Check every line below for the string "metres". Copy the ones that have it.

[THE DATA — start]

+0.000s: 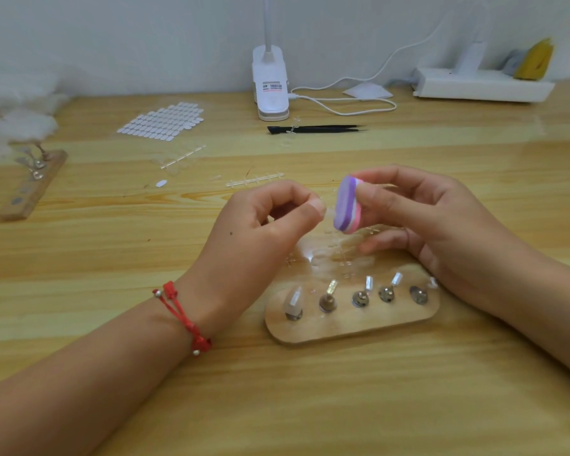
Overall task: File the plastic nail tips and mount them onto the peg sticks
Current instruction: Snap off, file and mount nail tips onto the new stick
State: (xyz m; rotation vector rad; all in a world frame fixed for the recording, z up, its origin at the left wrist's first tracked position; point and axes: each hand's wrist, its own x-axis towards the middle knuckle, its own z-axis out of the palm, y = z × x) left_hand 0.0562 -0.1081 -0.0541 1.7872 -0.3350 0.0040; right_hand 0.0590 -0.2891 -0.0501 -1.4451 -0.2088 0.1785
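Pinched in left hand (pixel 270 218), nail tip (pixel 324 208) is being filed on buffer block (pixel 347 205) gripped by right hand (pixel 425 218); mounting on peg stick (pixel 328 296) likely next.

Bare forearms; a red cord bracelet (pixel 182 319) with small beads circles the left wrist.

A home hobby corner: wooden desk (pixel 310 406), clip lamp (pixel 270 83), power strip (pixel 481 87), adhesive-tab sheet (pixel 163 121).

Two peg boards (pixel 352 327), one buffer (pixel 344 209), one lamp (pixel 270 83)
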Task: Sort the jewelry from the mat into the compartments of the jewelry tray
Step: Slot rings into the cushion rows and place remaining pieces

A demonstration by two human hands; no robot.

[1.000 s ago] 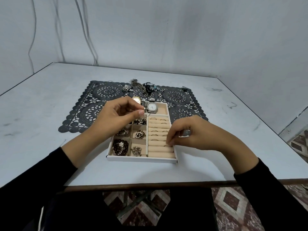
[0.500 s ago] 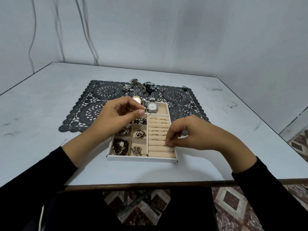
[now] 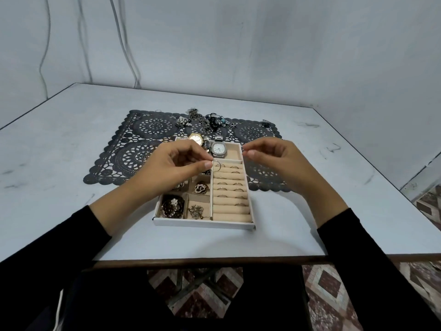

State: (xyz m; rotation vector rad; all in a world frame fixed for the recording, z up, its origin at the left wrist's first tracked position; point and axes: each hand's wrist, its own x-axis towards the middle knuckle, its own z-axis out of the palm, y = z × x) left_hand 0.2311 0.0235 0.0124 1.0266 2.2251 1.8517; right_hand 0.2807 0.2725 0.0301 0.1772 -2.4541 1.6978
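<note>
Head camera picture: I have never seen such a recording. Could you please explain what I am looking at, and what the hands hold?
No machine here: a person wears one camera on the head, so you look down at their two hands. On the table lies a dark lace mat with a pile of unsorted jewelry. The jewelry tray holds rings, brooches and watches. The left hand pinches a thin hoop above the tray. The right hand has its fingertips close together; whether it holds anything, I cannot tell.

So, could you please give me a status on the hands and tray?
Left hand pinches thin hoop over ring rolls. Right hand hovers at tray edge, grip unclear. Nothing in the way.
</note>
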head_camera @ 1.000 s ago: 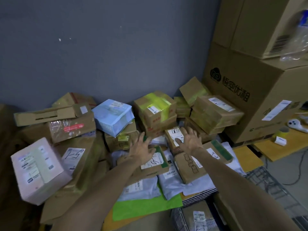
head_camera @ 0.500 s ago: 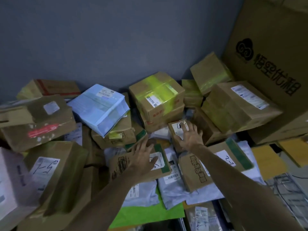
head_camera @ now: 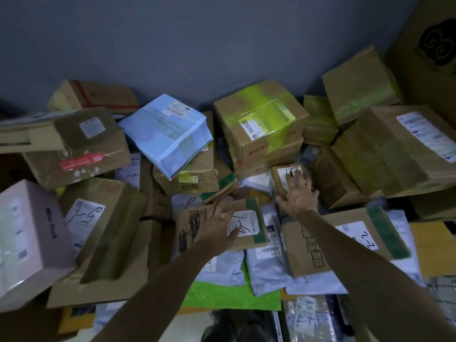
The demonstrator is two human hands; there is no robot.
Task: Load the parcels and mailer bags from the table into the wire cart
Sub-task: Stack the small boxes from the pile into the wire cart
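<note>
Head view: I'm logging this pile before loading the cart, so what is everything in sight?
Wall: one, grey, behind the pile.
Large carton: one, brown with black logo, top right.
Cardboard parcels: over a dozen, brown, heaped across the view.
Yellow-green taped box: one, brown, back centre.
Pale blue parcel: one, tilted, left of it.
Pinkish box: one, far left.
Mailer bags: several, grey, front centre, under boxes.
Green mailer: one, bright green, front centre.
Yellow envelope: one, right edge.
Left hand: spread over the flat green-taped box.
Right hand: spread on a small labelled box.
</note>
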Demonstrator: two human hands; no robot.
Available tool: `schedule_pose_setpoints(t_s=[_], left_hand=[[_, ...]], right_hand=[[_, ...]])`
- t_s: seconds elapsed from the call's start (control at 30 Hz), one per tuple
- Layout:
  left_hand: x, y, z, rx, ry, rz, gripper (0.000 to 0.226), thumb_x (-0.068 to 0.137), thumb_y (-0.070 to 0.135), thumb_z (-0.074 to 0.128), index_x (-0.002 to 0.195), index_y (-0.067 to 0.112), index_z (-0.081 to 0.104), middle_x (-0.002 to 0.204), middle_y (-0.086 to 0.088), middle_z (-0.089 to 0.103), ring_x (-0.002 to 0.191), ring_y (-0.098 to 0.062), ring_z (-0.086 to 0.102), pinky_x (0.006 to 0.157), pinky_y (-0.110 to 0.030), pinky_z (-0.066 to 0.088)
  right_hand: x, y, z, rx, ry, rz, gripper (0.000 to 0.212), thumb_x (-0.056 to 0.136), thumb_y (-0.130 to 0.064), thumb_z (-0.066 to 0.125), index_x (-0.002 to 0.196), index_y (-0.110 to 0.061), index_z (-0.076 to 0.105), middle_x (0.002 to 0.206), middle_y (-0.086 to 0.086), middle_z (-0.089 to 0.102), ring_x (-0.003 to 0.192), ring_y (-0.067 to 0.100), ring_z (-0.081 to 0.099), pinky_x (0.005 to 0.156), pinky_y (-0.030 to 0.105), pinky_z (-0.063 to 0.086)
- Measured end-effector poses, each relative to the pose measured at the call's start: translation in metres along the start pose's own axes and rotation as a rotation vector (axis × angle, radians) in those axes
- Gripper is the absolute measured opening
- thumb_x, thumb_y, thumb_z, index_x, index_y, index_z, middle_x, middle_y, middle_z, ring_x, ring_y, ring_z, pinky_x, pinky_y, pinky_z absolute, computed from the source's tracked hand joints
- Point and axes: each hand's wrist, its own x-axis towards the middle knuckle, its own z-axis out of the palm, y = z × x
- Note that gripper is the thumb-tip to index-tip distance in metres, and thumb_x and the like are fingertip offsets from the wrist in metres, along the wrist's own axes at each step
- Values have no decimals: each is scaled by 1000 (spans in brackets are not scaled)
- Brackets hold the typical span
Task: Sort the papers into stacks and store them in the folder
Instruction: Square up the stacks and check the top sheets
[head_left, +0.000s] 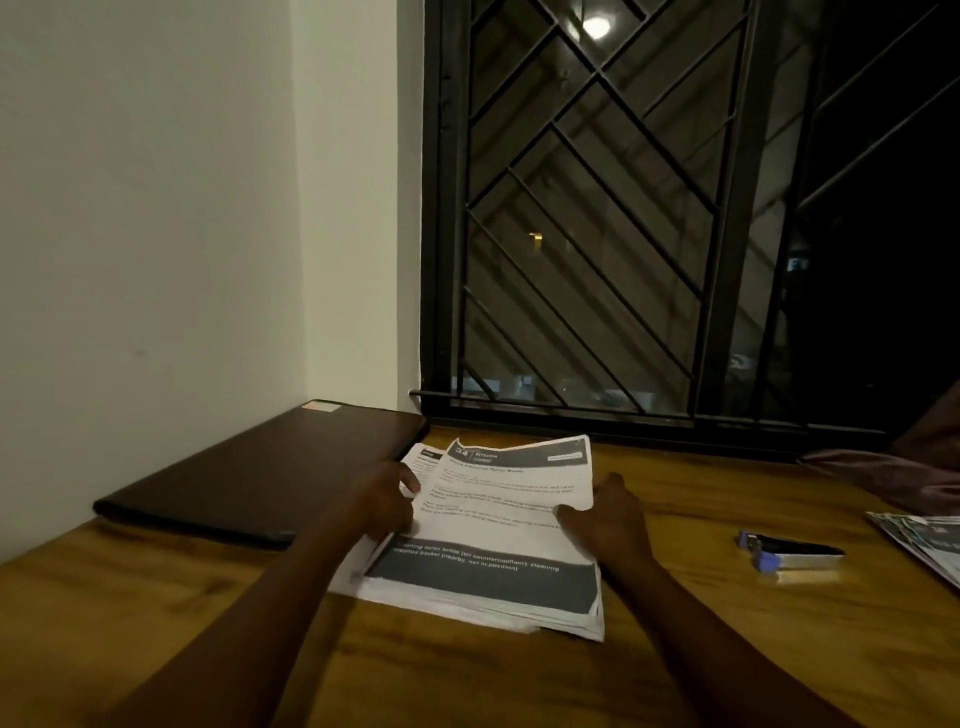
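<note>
A thick stack of printed papers lies in the middle of the wooden table, its top sheet bearing dark header and footer bands. My left hand rests on the stack's left edge, fingers on the sheets there. My right hand holds the right edge of the top sheets, thumb on top. A dark brown folder lies flat and closed at the left, by the wall. A second, smaller pile of papers sits at the table's right edge.
A stapler with blue ends lies on the table right of the stack. A dark reddish cloth sits at the far right. A barred window stands behind the table, and a pale wall runs along the left.
</note>
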Motion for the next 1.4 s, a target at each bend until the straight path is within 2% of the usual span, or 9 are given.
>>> schedule_pose_setpoints(t_s=[0.1, 0.23, 0.4, 0.57, 0.77, 0.97, 1.2, 1.3, 1.4], left_hand=[[0, 2, -2, 52, 40, 12, 51, 82, 5, 74, 127, 15, 52, 119, -12, 57, 88, -21, 57, 72, -30, 54], [-6, 14, -4, 195, 218, 120, 53, 79, 24, 80, 126, 17, 55, 134, -8, 55, 115, -22, 53, 97, -29, 44], [-31, 61, 0, 207, 275, 261, 50, 91, 32, 66, 136, 17, 48, 134, -2, 57, 112, -15, 53, 82, -17, 31], [-35, 117, 47, 29, 141, 382, 48, 88, 21, 70, 132, 13, 51, 124, -11, 61, 108, -21, 58, 87, -28, 46], [-42, 202, 131, -255, -91, 443, 54, 83, 16, 75, 131, 14, 51, 101, -9, 62, 76, -14, 60, 57, -22, 50], [-61, 286, 213, -604, -425, 309, 46, 86, 10, 72, 127, 13, 50, 94, -10, 62, 70, -20, 60, 59, -34, 56], [-98, 335, 288, -704, -681, 189, 33, 86, 14, 73, 113, 18, 54, 113, -7, 61, 95, -22, 54, 87, -40, 44], [-104, 352, 302, -731, -674, 161, 9, 89, 8, 67, 91, 14, 60, 98, -8, 68, 84, -22, 61, 76, -33, 47], [-100, 361, 309, -784, -647, 132, 30, 87, 7, 68, 116, 5, 60, 106, -16, 70, 79, -27, 65, 59, -32, 52]], right_hand=[[1, 2, -1, 37, 7, 9, 44, 81, -18, 72, 115, -5, 47, 118, 10, 63, 102, 26, 63, 52, 20, 40], [2, 6, -7, 125, 32, 13, 40, 85, -14, 68, 116, -5, 46, 118, 12, 62, 100, 28, 64, 64, 31, 55], [-1, 8, -39, 214, 64, -25, 32, 85, -13, 67, 112, -15, 51, 106, 4, 60, 81, 12, 55, 58, 22, 47], [9, 20, -104, 155, 76, -107, 24, 82, -14, 69, 105, -16, 61, 105, 1, 63, 97, 17, 60, 84, 28, 48], [13, 73, -216, 67, 170, -13, 20, 79, -11, 71, 96, -18, 61, 94, 1, 63, 94, 19, 62, 87, 32, 48], [14, 138, -326, -101, 275, 96, 10, 82, -19, 69, 81, -13, 61, 79, 1, 62, 79, 19, 58, 67, 27, 42], [14, 218, -409, -506, 281, 404, 61, 84, -43, 65, 131, -8, 48, 131, 15, 55, 117, 32, 54, 98, 37, 43], [8, 237, -425, -549, 278, 555, 80, 84, -57, 59, 141, -8, 33, 143, 16, 43, 127, 34, 45, 106, 42, 37], [9, 247, -433, -559, 258, 607, 73, 87, -58, 55, 135, -5, 41, 136, 17, 49, 120, 33, 50, 100, 39, 42]])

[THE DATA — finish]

→ **ANSWER TO THE PROBLEM**:
- Measured end-effector poses, each relative to the pose measured at the call's start: translation in metres along the start pose's own axes and rotation as a rotation vector (axis × angle, radians) in those axes
- Note that gripper is the thumb-tip to index-tip distance in metres, and thumb_x and the like are fingertip offsets from the wrist in metres, along the wrist's own axes at each step

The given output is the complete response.